▶ SUPPLIED DATA
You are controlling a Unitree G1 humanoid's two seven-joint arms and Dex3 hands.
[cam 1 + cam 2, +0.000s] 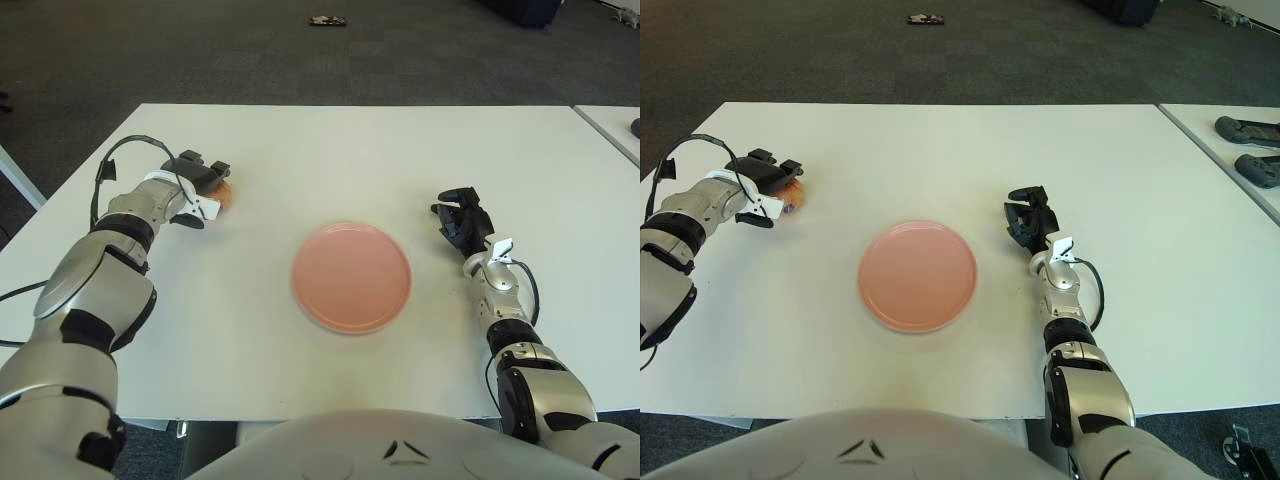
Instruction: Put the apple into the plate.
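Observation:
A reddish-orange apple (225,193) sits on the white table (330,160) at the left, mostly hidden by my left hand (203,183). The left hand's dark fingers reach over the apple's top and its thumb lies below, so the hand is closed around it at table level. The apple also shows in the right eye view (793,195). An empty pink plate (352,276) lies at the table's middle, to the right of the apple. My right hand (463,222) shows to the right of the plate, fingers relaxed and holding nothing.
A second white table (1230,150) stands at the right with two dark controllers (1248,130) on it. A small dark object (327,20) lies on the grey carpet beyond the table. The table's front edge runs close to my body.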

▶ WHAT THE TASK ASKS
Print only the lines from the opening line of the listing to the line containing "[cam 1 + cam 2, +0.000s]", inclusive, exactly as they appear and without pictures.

▶ THE ANSWER
You are controlling a Unitree G1 humanoid's two seven-joint arms and Dex3 hands.
[cam 1 + cam 2, +0.000s] 

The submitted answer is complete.